Excerpt from my book about making a career change to full-time creativity.
"What makes you an authority?"
Einstein: “The punishment fate has given me for my hatred of authority is making me one.”
Atchity: Authority comes from describing the clear pattern things reveal in retrospect.
Once upon a time I resigned my position as tenured professor of comparative literature at Occidental College in Los Angeles to pursue a new full-time career as free-lance writer, independent producer, and literary manager. I exchanged a thirty-year "comfort horizon" (how much of the future you can envision as being covered by income-generating contracts presently in hand) for one that has ranged from a mere 24 hours to nine months at the very best--normally hovering precariously between 45 and 90 days. When people told me that my mid-life career change was insane, I reminded them (and myself) of Salvador Dali's taunt: "The only difference between myself and a madman is that I am not mad." Regardless of how that struck my interrogator, it made me feel better.

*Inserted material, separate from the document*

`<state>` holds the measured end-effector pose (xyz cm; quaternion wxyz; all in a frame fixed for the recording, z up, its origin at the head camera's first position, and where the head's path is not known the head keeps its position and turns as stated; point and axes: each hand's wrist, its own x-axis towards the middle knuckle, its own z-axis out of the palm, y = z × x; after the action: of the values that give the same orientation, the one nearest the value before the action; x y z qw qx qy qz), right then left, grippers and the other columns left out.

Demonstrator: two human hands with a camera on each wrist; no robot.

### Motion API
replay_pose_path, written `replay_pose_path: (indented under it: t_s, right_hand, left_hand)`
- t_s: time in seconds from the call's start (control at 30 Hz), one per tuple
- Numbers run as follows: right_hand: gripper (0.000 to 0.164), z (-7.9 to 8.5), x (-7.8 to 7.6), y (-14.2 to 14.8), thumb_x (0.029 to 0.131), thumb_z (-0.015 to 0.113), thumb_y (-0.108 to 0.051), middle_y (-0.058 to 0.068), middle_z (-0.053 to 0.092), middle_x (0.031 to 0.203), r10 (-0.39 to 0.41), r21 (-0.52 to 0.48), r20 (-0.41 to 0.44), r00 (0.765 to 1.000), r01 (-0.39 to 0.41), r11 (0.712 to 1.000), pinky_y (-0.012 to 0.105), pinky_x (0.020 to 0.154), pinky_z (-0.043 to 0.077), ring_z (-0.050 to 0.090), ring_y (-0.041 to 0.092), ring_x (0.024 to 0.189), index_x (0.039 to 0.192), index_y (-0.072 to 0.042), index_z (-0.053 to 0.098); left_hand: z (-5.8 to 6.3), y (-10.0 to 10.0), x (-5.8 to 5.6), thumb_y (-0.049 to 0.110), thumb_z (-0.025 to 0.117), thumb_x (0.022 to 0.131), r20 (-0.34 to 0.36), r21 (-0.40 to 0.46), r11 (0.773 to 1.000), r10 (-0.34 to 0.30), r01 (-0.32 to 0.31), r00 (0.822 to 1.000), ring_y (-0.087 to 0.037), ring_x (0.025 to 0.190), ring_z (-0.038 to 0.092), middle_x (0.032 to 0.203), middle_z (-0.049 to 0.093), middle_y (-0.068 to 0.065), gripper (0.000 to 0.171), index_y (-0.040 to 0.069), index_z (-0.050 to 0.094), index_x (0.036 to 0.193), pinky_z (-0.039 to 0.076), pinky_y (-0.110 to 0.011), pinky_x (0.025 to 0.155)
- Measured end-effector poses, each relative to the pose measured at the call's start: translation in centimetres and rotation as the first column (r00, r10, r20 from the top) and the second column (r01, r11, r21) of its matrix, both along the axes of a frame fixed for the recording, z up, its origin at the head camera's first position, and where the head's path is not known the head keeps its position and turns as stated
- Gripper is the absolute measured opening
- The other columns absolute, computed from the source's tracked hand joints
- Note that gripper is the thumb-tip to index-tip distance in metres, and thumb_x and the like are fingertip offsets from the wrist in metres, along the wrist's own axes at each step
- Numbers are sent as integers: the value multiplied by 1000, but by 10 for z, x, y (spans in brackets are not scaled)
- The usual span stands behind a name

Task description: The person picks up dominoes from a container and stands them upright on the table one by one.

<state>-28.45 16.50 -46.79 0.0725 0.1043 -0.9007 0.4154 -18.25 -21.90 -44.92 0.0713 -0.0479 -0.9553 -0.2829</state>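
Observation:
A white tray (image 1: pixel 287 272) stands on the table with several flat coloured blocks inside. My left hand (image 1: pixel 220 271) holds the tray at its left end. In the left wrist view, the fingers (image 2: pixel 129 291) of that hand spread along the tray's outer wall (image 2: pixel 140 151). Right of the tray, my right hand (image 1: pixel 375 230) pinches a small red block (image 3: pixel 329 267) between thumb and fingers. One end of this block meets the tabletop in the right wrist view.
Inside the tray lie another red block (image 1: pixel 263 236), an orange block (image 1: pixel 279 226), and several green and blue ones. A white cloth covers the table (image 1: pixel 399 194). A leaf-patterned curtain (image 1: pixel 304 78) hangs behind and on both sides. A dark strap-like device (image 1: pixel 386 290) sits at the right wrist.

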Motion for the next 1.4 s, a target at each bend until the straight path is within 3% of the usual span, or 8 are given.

My decision to resign from my tenured position became final in the middle of a December snowstorm in Montreal, where I was taking a leave of absence from Occidental College to supervise the production of the Shades of Love series of romantic comedies, which I had conceived and was producing, for Lorimar and Astral-Bellevue-Pathe. The decision followed on the heels of an event that brought the familiar sensation that everything happens for a reason: I was scheduled to play the Aextra part of a professor in Mort Ransen's Sincerely, Violet, but had been delayed by a snowstorm. By the time I finally arrived on the set the scene had already been shot. I decided right then and there that I simply wasn’t meant to play a professor even in fiction--that it was high time to resign my tenure. My extra appearance was rescheduled for the next day: I ended up playing a graphologist.
Although the incident in Montreal provoked immediate action, the decision had been a long time in the making, first conceived 12 years earlier while I was serving as Fulbright Professor at the University of Bologna. On Valentine's Day of that year, I received a telegram from the Occidental Dean of the Faculty informing me that I'd been granted tenure. My immediate reaction to this news surprised me: I became depressed.
That depression continued for at least a year, compounded by a difficulty in finding colleagues who could relate to such a bizarre reaction to what everyone else considered good news. I should have been ecstatic.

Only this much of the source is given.